The classification of patients into high (>4 mg/day), moderate (>2 mg/day and <4 mg/day), and low (<2 mg/day) dose levels (22) revealed many missing data, mainly focusing on co-medication, smoking status, drinking status, medical history, and genotype of patients at high and low doses. Faced with these data deficiencies, it is necessary to find the optimal subset of features. This study uses recursive feature elimination with cross-validation (RFECV), correlation coefficient-based filtering method, and gini importance-based bidirectional search (BDS) (23, 24) to find the globally optimal feature subset.

2.2 Methods

The authors conducted correlation tests based on these data. The tests aimed to indicate the degree of correlation between the targeted characteristic variables. The correlation coefficient can be used to objectively represent the correlation. However, some correlation coefficients can only indicate whether there is a linear relationship or not. So Pearson's coefficient (25), Spearman's coefficient (26), and Kendall's tau-b coefficient tests (27) were introduced to comprehensively describe the relationship. The arithmetic mean of the absolute values of the three coefficients was analyzed to find out the correlation between different variables and warfarin dose. In this study, IBM SPSS 26.0 statistical software was used to calculate the three correlation coefficients, and the results are shown in Supplementary Figures S1–S4. Three correlation coefficients showed that the CYP2C9 and VKORC1 genotypes of patients had a high correlation with warfarin dose, and patients with CYP2C9 *3 mutation required less warfarin dose (p < 0.001). VKORC1-1173 locus was a CT mutation and CC was a wild type. Patients with CT mutation required less warfarin dose than wild type, and patients with TT mutation required less dose than CT mutation (p < 0.001), which is consistent with the previous findings (28).

In addition, to find out other influences with weaker correlations, we temporarily removed CYP2C9 and VKORC1 genotypes and found that the four variables of patients' age, height, weight, and whether they were taking Aspirin had higher correlations compared with others, as shown in Figure 1. Smokers require higher warfarin doses than non-smokers (p < 0.001). Some studies (29) have also shown that tobacco increases warfarin clearance, which leads to a decrease in warfarin action, so clinicians should monitor patients' smoking status closely. If the combination of Aspirin with warfarin may increase the risk of bleeding, the risk of thromboembolism and bleeding should be dynamically evaluated, and INR and bleeding should be monitored intensively (p < 0.001). In the Tartine class, fluvastatin and simvastatin lead to an enhanced warfarin action, and rosuvastatin may enhance warfarin action but with large individual variation. Patients who require a combination of Tartine class drugs and warfarin should be monitored after initiation of Tartine class drugs and throughout the whole treatment period (p < 0.05). One study (30) showed that patients who underwent AVR surgery required more warfarin (p < 0.05), and there was also a linear relationship between the five medical histories on warfarin dose, with a negative correlation between HSEBO and warfarin dose (p < 0.001). The possible association between variables, exhibited a low correlation with warfarin, and on the other hand, insufficient data for certain variables could lead to non-significant statistically. The effect of variables on warfarin dose should also be considered in conjunction with the subsequent search for a global optimal subset of features, and the correlation coefficients were calculated for subsequent feature selection.

Figure 1

Figure 1. Descriptions of spearman coefficient, Pearson coefficient, and Kendall Tau-B coefficient, as well as the arithmetic mean of the above three for the 27 variables correlated with warfarin dose. *Negatively correlated with warfarin dose. HSEBO, history of severe embolism before operation; PSES, postoperative severe embolism symptoms.

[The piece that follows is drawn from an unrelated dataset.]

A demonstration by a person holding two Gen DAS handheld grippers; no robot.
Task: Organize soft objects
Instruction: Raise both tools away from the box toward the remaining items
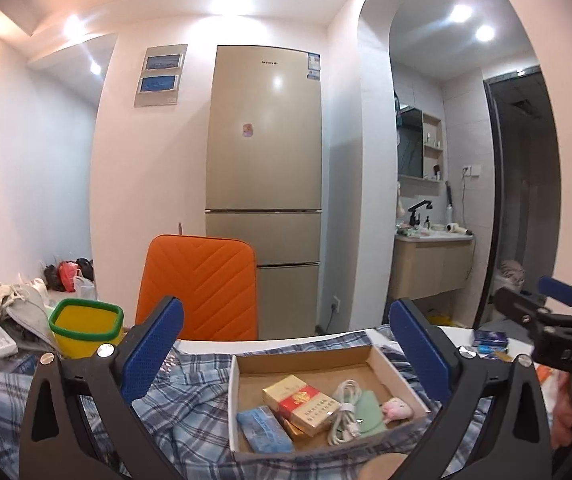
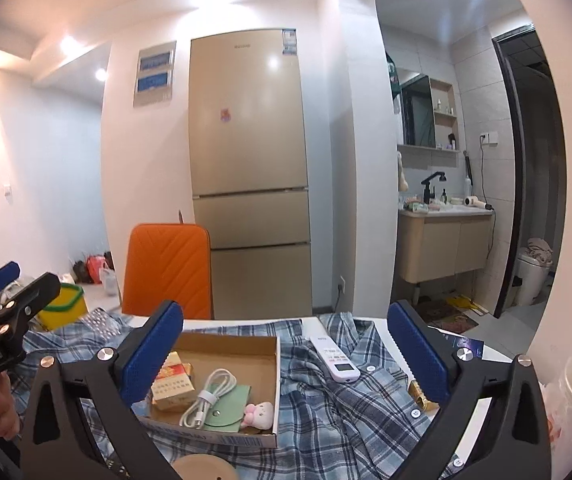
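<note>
1. A blue plaid shirt [image 2: 337,404] lies spread and rumpled over the white table [image 2: 497,354], not yet folded or put away; by the look of it, the main work of tidying the soft things is still ahead.
2. A shallow cardboard box [image 2: 230,344] sits on top of the shirt, holding a red-and-gold packet [image 1: 299,404], a coiled white cable [image 2: 208,398], a green pouch [image 2: 228,408] and a small pink plush toy [image 2: 260,414] (the toy and pouch being the only soft items already gathered there).
3. A white remote control [image 2: 335,358] rests on the shirt just beside the box, near the collar; both it and the box would likely have to come off before the shirt can be folded.
4. The left gripper [image 1: 286,346] hangs above the box with its blue pads spread wide and nothing between them.
5. The right gripper [image 2: 286,346] is likewise spread to its widest, empty, poised over the box and shirt; neither tool touches any cloth.
6. More fabric, a pale heap [image 1: 14,300], sits at the far left of the table near a yellow tub [image 1: 86,328] with a green rim, apparently unsorted too.
7. An orange chair [image 1: 202,284] and a gold fridge [image 1: 264,168] stand behind the table.
</note>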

The correlation analysis showed that the six variables of patients, CYP2C9 genotype, VKORC1 genotype, age, height, weight, and Aspirin, have a large effect on warfarin dose, which is agreed to by Liyan et al. (31). The distribution of training data affects the accuracy of model prediction, so the above variables were screened out to observe their distribution in the dataset as shown in Supplementary Figure S5.

3 Results and discussion

3.1 Optimal feature subset

Feature selection is very suitable for these cases with high dimensionality and complex relationships. Feature selection can determine the upper limit of the model's accuracy, and the algorithm selection only allows the model to converge to this limit infinitely. Random forest regression (RF) is used to test the effectiveness of the three feature selection methods. Figure 2 shows that the Wrapper method works best (ideal cases are more than others), and the extrapolation capability is substantially improved compared to the other two feature selection methods.

Figure 2

Figure 2. Random forest regression was used to predict warfarin dose based on data optimized by three feature selection methods. “Ideal” refers to the warfarin dose prediction error within ±20%. “Original” refers to the dataset that has not undergone feature selection.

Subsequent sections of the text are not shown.